Each line of the data must reappear exactly in your answer, with no images included.

[Data items]
........

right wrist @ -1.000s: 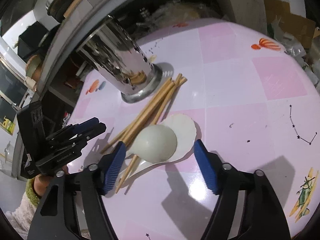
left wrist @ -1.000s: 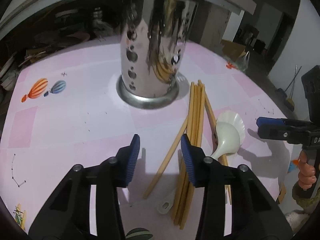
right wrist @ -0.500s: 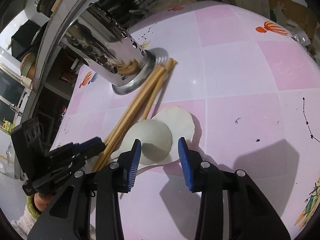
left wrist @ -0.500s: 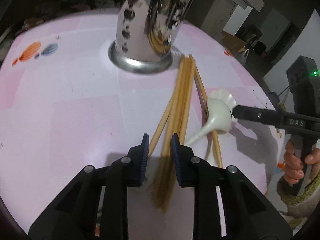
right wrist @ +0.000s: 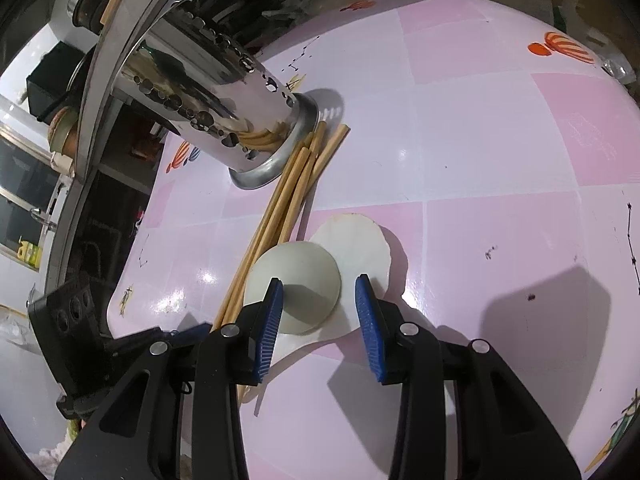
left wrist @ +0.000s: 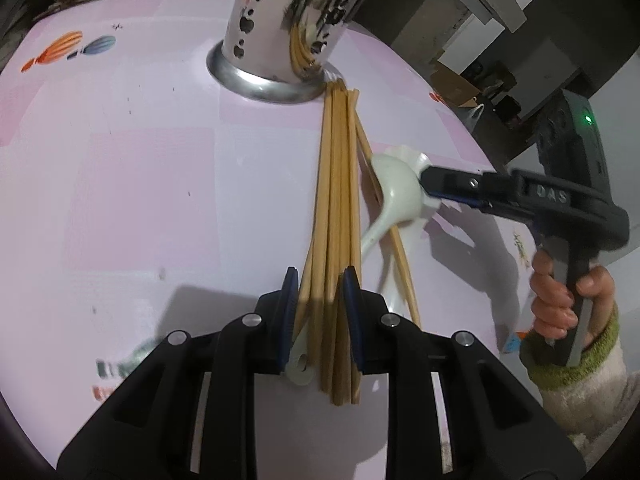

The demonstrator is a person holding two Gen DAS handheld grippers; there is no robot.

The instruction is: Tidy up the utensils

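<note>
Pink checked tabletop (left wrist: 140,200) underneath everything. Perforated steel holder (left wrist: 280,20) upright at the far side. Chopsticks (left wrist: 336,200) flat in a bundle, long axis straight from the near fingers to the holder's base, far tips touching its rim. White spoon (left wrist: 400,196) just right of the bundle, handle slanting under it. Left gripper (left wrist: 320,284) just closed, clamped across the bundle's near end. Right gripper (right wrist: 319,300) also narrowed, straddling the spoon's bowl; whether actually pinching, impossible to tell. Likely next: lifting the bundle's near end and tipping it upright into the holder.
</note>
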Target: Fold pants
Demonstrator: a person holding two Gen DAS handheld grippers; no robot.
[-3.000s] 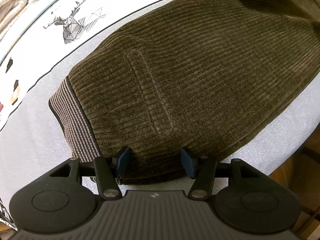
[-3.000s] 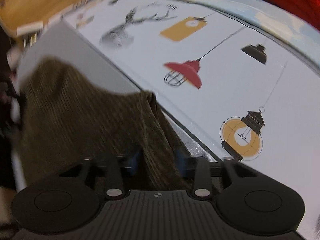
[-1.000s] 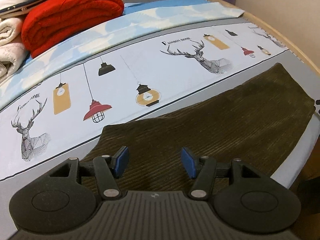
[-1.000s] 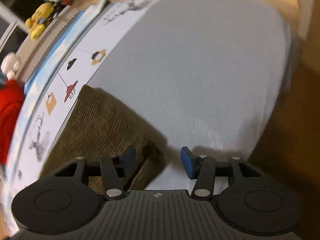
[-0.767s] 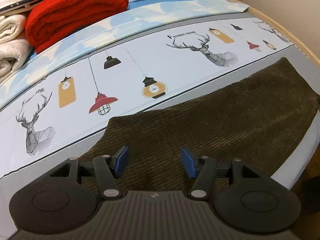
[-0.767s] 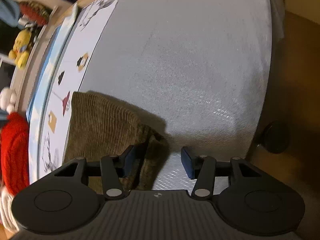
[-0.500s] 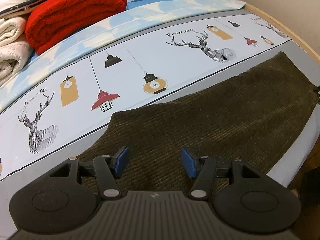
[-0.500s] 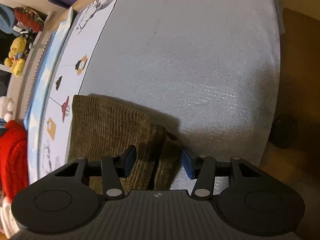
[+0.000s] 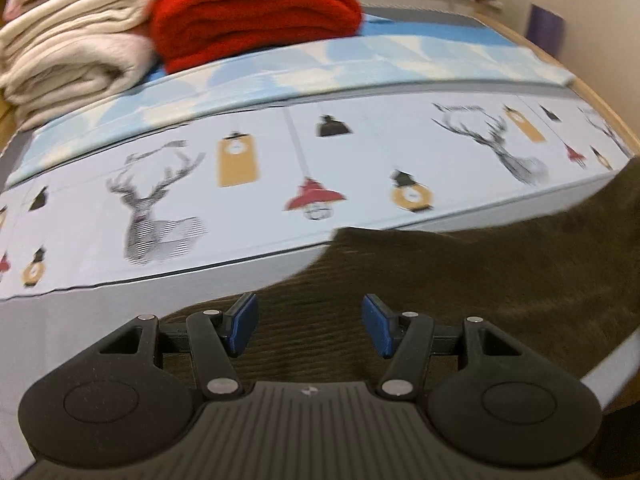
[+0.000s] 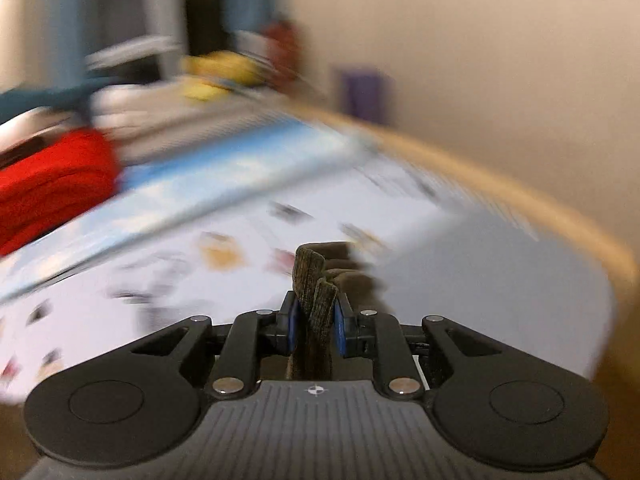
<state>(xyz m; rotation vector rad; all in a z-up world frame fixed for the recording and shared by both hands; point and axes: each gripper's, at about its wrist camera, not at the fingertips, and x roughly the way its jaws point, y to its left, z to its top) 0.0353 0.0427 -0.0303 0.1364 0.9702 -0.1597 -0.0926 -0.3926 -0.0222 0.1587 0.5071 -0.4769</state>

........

* [SOLUTION TO THIS EXERCISE]
right wrist @ -1.000s: 
left wrist @ -1.000s: 
right wrist @ -0.500s: 
left wrist @ -0.500s: 
right wrist @ +0.000s: 
left wrist @ +0.000s: 

The demonstrator is a person holding two Gen DAS handheld grippers; there is no robot.

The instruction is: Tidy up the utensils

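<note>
Pink checked tabletop (left wrist: 140,200) underneath everything. Perforated steel holder (left wrist: 280,20) upright at the far side. Chopsticks (left wrist: 336,200) flat in a bundle, long axis straight from the near fingers to the holder's base, far tips touching its rim. White spoon (left wrist: 400,196) just right of the bundle, handle slanting under it. Left gripper (left wrist: 320,284) just closed, clamped across the bundle's near end. Right gripper (right wrist: 319,300) also narrowed, straddling the spoon's bowl; whether actually pinching, impossible to tell. Likely next: lifting the bundle's near end and tipping it upright into the holder.
</note>
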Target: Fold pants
Demonstrator: a person holding two Gen DAS handheld grippers; no robot.
[-3.000s] 
[-3.000s] 
[-1.000s] 
[-1.000s] 
[-0.767s] 
[-0.767s] 
[-0.500s] 
[-0.500s] 
[+0.000s] 
[+0.000s] 
<state>(xyz m; rotation vector rad; all in a z-up world frame fixed for the recording and shared by both hands; point and axes: each gripper's, at about its wrist camera, not at the fingertips, and x roughly the way its jaws point, y to its left, z to its top) 0.0353 0.0427 -0.0303 0.1364 0.9702 -0.1597 -0.0926 -0.3926 -0.0222 0.1587 0.5071 -0.4769</state>

There is no more to the output.